> [ACTION ITEM]: Under this line are the records; write out word for word the part that begins at the line containing "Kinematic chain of" and ends at the line containing "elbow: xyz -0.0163", and no more.

※

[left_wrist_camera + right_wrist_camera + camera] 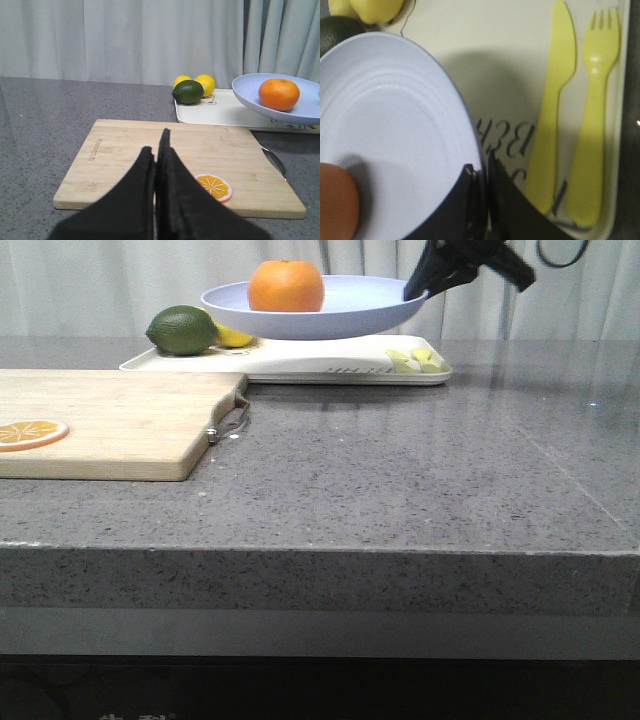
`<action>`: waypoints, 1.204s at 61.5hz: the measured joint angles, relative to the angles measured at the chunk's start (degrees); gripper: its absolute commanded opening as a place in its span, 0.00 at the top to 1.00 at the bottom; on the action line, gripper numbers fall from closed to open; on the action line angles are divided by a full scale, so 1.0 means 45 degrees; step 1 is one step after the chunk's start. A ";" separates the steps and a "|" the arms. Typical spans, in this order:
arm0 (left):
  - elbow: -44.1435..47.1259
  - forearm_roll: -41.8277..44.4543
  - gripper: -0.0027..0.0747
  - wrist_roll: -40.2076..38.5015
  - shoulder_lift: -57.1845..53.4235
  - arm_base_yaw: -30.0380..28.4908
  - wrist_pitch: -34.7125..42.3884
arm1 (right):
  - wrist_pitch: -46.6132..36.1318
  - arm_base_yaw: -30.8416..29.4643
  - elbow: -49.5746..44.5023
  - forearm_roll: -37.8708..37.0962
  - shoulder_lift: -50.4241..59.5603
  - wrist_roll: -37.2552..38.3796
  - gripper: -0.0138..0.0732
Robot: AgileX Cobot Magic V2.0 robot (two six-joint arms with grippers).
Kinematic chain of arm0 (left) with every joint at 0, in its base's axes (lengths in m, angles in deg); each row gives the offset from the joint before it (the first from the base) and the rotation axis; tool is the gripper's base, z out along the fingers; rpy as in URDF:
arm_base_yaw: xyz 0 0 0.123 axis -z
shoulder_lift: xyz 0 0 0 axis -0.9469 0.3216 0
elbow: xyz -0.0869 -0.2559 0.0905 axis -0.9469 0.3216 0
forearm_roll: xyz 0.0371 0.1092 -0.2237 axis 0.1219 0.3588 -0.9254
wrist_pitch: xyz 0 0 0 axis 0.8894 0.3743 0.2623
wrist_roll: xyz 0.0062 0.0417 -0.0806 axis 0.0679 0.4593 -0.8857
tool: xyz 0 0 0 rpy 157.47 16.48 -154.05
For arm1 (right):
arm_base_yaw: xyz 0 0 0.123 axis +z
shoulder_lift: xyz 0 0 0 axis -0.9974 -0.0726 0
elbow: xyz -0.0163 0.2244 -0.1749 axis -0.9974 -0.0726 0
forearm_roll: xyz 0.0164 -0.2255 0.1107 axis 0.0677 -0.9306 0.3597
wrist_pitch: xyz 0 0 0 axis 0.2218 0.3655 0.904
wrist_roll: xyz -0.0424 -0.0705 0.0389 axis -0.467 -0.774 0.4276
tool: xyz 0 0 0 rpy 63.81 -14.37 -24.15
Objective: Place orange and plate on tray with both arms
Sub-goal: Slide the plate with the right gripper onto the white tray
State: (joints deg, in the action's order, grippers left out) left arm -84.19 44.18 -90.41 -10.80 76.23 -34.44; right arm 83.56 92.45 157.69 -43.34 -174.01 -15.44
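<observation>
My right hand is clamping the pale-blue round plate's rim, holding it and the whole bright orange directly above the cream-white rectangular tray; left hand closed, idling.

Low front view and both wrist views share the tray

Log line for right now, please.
right claw: shut on plate rim | plate: held above tray | orange: on plate | left claw: shut, empty, over cutting board
</observation>
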 measured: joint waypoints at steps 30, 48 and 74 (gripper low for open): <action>0.0025 0.0000 0.99 0.0000 0.0000 0.0000 0.0000 | 0.0211 0.0000 0.6947 0.0158 -0.5436 0.1395 0.90; 0.0025 0.0000 0.99 0.0000 0.0000 0.0000 0.0000 | -0.0169 0.0000 0.6987 0.0214 -0.5618 0.1474 0.73; 0.0025 0.0000 0.99 0.0000 0.0000 0.0000 0.0000 | 0.0269 -0.0062 0.7010 0.0398 -0.5382 0.1535 0.51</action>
State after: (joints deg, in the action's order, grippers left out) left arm -84.08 44.18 -90.41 -10.80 76.23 -34.44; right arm 84.77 92.17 189.23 -41.55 -198.23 -8.53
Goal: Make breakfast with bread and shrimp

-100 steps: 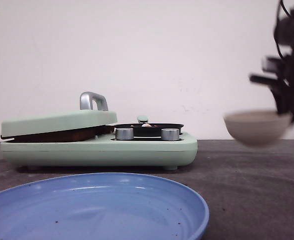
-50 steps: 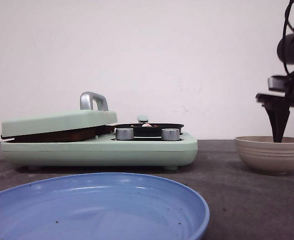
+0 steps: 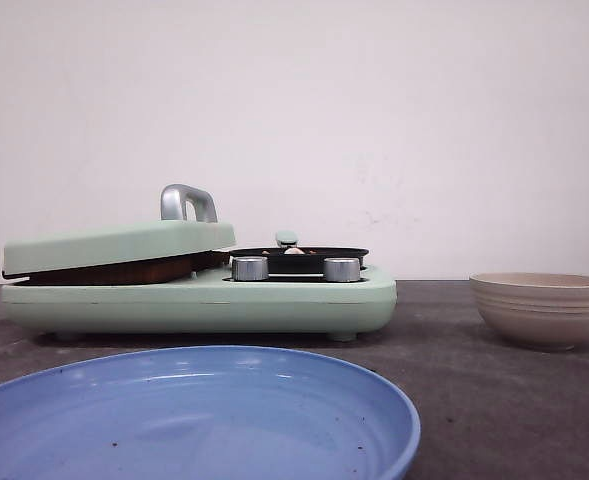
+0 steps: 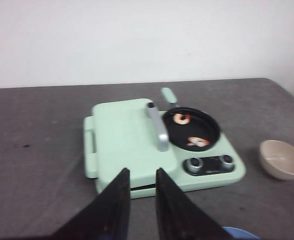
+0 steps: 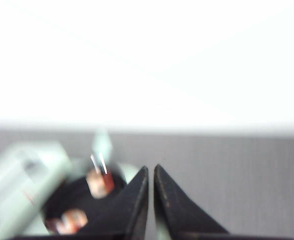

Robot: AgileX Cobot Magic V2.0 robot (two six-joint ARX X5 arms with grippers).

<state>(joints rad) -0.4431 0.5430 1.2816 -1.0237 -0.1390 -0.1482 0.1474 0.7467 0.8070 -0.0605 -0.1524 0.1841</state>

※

> [SOLVED PROBLEM]:
Kinematic chain of arm0 (left) with every joint at 0, in its base's axes (lengths in m, angles in deg); each row gives the offset from the joint before it (the first from the base) and the rotation axis; tool is the gripper's base, z out along the fingers; rpy as in URDF:
arm_base_yaw: xyz 0 0 0.123 axis -z
shoulder_lift: xyz 0 0 0 axis -0.9469 0.3216 0
elbow: xyz -0.0869 -0.2559 0.0905 axis -0.9469 0.3216 0
forearm_roll: xyz 0.0371 0.1092 -0.2237 axis 0.1219 0.3588 -0.9254
wrist_pitch: xyz 0 0 0 axis 0.8894 0.3743 0.2623
wrist_roll: xyz 0.0062 0.0417 -0.0806 axis 0.0679 0.4593 -0.8857
tool: xyz 0 0 0 rpy 157.47 16.48 -154.05
For arm1 (right):
arm_base_yaw: xyz 0 0 0.123 axis +z
shoulder_lift: xyz 0 0 0 axis -0.9974 -0.0726 0
elbow: xyz -0.0163 0.2244 -0.1749 axis -0.9974 -0.0726 0

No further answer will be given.